III. Global Headwinds and Policy Responses
Manufacturing and investment decisions are heavily influenced by the volatile geopolitical climate, characterized by tariffs and uncertainty.
- US Tariffs and Trade Friction: US tariffs on Indian imports, including an additional 25% penalty for sourcing energy from Russia (deemed "unfair, unjustified and unreasonable" by the External Affairs Minister) have clouded the outlook for growth and inflation. These policy shocks have intensified uncertainty. ADB notes that high tariffs are creating challenges but only led to a modest downgrade of India's GDP forecast, as the reliance on US exports relative to GDP is low (about 1.2%).
- Trade Deal Negotiations: India is actively pursuing new trade agreements to diversify exports and counter external pressures.
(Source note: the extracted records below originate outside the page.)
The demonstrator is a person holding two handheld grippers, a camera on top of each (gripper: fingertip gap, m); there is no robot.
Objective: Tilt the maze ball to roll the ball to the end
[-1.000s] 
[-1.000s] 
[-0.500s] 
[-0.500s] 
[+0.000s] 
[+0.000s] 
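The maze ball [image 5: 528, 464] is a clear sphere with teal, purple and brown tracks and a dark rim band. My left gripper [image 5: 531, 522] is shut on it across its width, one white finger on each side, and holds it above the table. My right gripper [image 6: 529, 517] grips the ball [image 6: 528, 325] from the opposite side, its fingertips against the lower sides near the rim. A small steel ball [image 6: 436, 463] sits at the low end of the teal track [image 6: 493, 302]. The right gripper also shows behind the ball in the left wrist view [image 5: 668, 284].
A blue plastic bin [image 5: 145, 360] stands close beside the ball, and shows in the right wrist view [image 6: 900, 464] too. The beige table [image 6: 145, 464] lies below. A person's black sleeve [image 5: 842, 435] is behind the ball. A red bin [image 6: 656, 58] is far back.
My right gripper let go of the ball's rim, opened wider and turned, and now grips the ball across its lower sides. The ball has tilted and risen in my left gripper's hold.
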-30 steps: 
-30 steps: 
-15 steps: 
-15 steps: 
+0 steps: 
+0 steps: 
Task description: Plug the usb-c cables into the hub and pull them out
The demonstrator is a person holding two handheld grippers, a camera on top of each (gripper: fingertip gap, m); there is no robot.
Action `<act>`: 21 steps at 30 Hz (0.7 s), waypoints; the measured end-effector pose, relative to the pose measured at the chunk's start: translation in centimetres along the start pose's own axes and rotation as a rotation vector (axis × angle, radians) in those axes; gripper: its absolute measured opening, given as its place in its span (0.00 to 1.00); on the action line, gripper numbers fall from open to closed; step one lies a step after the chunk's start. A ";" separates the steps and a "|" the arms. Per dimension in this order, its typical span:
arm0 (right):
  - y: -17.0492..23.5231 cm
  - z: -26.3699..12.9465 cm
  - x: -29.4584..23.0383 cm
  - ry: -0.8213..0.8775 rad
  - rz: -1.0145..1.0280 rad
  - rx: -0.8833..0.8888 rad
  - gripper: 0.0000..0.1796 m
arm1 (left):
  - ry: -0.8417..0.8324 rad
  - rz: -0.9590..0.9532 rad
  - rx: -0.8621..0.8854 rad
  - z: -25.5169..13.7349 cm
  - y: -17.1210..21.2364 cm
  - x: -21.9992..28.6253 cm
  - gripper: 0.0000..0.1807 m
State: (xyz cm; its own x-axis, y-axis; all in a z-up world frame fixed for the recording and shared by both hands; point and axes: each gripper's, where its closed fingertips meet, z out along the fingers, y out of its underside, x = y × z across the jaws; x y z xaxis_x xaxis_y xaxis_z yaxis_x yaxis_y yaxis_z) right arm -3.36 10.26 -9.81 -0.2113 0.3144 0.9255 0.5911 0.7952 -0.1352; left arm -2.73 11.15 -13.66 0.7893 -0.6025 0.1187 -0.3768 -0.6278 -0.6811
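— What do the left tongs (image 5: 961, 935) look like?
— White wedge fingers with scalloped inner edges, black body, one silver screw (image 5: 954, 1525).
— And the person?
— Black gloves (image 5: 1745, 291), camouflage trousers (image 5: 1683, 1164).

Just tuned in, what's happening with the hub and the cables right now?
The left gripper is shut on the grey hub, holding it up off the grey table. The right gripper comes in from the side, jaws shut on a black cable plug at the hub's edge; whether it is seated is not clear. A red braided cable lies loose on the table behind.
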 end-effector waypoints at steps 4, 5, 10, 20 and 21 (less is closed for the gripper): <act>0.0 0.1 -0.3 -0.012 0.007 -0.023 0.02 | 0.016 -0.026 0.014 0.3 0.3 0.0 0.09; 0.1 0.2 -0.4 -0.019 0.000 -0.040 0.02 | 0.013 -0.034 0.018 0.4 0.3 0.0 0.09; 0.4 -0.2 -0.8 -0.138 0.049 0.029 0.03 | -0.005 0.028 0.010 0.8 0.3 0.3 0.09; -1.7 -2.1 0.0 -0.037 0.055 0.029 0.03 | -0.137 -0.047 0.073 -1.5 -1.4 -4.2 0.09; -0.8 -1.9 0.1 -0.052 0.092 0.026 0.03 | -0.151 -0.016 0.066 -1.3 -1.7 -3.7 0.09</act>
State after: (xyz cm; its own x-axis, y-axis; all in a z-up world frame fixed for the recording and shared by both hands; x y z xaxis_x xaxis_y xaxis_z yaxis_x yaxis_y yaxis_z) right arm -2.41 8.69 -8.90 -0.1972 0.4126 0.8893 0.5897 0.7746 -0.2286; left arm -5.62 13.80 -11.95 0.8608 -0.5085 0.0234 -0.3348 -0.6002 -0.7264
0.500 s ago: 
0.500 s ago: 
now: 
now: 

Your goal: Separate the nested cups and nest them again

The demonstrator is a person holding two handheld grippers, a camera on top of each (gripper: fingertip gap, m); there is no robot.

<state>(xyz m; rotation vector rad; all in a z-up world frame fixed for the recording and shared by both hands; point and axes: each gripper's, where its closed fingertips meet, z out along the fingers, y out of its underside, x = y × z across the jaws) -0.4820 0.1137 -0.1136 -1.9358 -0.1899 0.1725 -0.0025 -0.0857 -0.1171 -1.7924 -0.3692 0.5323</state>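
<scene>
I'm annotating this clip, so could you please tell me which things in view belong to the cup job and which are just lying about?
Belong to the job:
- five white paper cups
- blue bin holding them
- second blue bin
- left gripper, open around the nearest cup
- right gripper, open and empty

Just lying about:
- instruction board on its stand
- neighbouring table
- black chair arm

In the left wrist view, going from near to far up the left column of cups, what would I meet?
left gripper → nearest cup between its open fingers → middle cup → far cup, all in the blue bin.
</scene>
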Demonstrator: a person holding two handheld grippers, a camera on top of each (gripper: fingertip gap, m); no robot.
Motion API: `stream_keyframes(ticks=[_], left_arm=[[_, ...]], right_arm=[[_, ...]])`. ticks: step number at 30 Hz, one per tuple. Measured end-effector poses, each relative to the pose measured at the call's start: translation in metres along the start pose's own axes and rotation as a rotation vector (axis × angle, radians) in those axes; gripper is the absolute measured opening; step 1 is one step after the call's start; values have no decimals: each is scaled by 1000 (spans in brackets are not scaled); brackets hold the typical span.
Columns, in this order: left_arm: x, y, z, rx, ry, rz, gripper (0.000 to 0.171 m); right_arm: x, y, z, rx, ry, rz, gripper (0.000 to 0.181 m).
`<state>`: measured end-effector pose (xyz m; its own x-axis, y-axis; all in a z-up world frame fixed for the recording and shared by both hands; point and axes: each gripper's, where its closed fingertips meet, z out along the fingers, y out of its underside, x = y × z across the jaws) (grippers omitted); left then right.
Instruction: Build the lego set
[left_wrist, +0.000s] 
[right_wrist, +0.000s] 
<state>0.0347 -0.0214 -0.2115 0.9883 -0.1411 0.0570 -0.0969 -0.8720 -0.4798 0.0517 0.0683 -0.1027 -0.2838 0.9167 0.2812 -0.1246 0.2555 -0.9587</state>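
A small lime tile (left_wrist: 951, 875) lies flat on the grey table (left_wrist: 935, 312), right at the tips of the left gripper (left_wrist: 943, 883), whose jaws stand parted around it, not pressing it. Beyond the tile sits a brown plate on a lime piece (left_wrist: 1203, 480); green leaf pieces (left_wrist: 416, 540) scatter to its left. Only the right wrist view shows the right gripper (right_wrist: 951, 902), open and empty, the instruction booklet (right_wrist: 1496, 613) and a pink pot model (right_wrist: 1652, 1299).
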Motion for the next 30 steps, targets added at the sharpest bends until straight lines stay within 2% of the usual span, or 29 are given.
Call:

Talks are ongoing with the EU (14th round beginning October 6) to iron out differences in services, automobiles, alcoholic beverages, and quality standards, with a year-end deadline. Negotiations are also planned with Chile (October 27) and Peru (November 3) to expand existing preferential trade agreements (PTAs) into comprehensive economic partnership agreements (CEPAs). World Bank suggests that utilizing trade deals to address relatively high import tariffs on intermediate goods would significantly boost the domestic manufacturing sector.
- Digital Sovereignty: India is focusing on building an indigenous digital ecosystem for messaging, email, operating systems, and AI platforms to reduce reliance on foreign digital platforms, citing risks to "digital sovereignty" from fragile global supply chains and geopolitical rivalries. The Communications Minister emphasized prioritizing "Atmanirbhar innovation over imitation" in this effort. The domestic development of the 4G network stack and the planned upgrade of BSNL 4G towers to 5G within 6-8 months demonstrate progress towards this goal.